TASK REQUIREMENTS:
Produce a faithful copy of the data, one that leaves out the pictures.

Collected data:

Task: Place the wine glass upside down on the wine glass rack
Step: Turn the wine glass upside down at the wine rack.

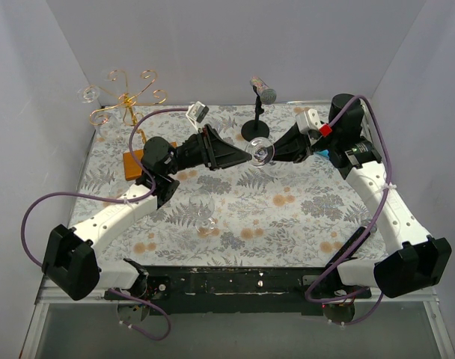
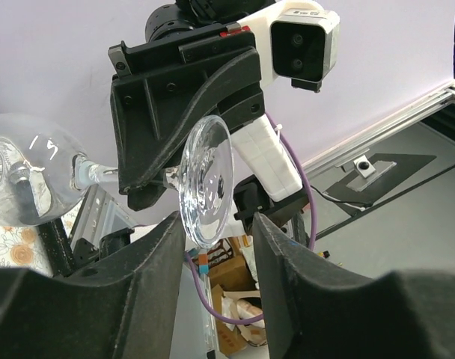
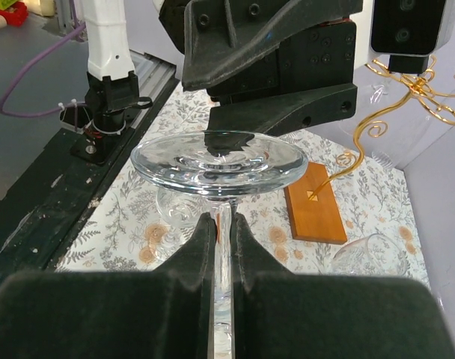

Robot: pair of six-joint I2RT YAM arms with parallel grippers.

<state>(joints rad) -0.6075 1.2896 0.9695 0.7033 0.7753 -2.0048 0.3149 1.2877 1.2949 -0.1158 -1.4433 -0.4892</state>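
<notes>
A clear wine glass [image 1: 259, 153] is held sideways in mid-air above the table's middle. My right gripper [image 1: 278, 152] is shut on its stem [image 3: 224, 239], with the round foot [image 3: 218, 161] just beyond the fingertips. My left gripper [image 1: 241, 155] faces it from the left and is open, and the foot [image 2: 207, 179] sits at the mouth of its fingers [image 2: 160, 247], close to the left one. The bowl [image 2: 25, 176] is behind the right gripper. The gold wire wine glass rack [image 1: 129, 96] stands at the back left on its wooden base [image 1: 134, 164], and it also shows in the right wrist view [image 3: 411, 86].
One glass [image 1: 87, 93] hangs on the rack's left arm. Another glass [image 1: 205, 213] stands on the floral cloth in front of the left arm. A black microphone stand [image 1: 257, 112] is at the back centre. A further glass [image 3: 366, 254] lies near the wooden base [image 3: 315, 203].
</notes>
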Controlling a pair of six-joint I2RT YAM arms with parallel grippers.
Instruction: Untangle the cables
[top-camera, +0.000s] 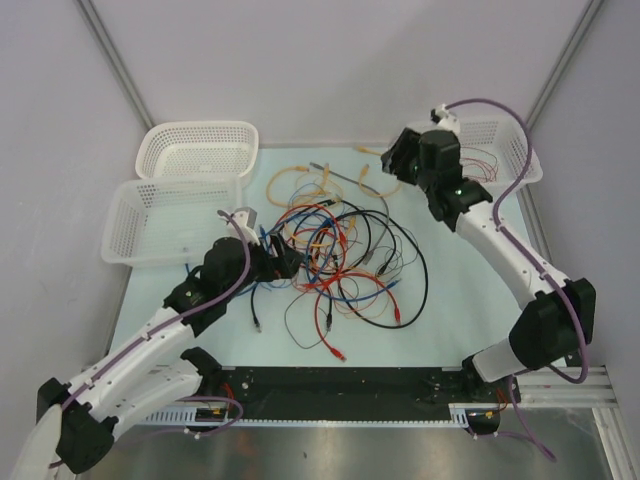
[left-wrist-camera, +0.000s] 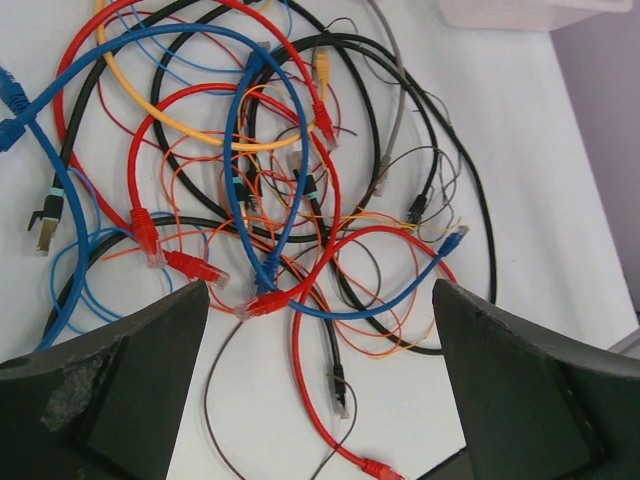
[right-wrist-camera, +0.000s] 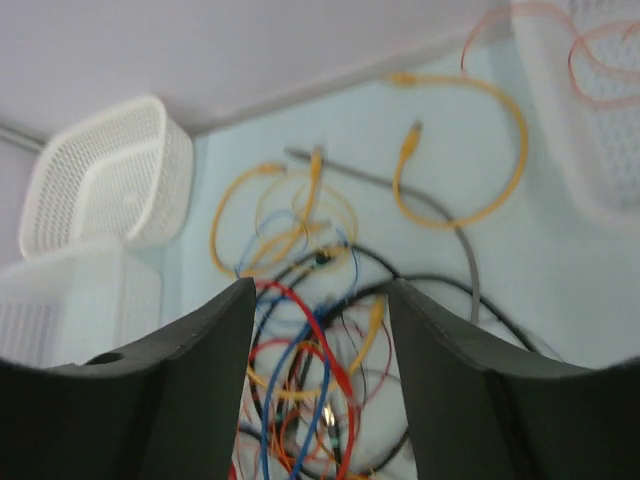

SOLUTION FOR THIS EXERCISE:
Task: Place the wine glass upside down on the wine glass rack
Step: Turn the wine glass upside down at the wine rack.


Robot: pair of six-joint I2RT YAM arms with parallel grippers.

<state>(joints rad) -0.6075 1.2896 0.9695 0.7033 0.7753 -2.0048 0.3149 1.2877 1.2949 -0.1158 -1.4433 -0.4892</state>
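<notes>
A clear wine glass [image 1: 259, 153] is held sideways in mid-air above the table's middle. My right gripper [image 1: 278, 152] is shut on its stem [image 3: 224, 239], with the round foot [image 3: 218, 161] just beyond the fingertips. My left gripper [image 1: 241, 155] faces it from the left and is open, and the foot [image 2: 207, 179] sits at the mouth of its fingers [image 2: 160, 247], close to the left one. The bowl [image 2: 25, 176] is behind the right gripper. The gold wire wine glass rack [image 1: 129, 96] stands at the back left on its wooden base [image 1: 134, 164], and it also shows in the right wrist view [image 3: 411, 86].
One glass [image 1: 87, 93] hangs on the rack's left arm. Another glass [image 1: 205, 213] stands on the floral cloth in front of the left arm. A black microphone stand [image 1: 257, 112] is at the back centre. A further glass [image 3: 366, 254] lies near the wooden base [image 3: 315, 203].
</notes>
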Controlling a pair of six-joint I2RT YAM arms with parallel grippers.
Instruction: Untangle the cables
[top-camera, +0.000s] 
[left-wrist-camera, +0.000s] 
[right-wrist-camera, +0.000s] 

No more work remains on this exercise.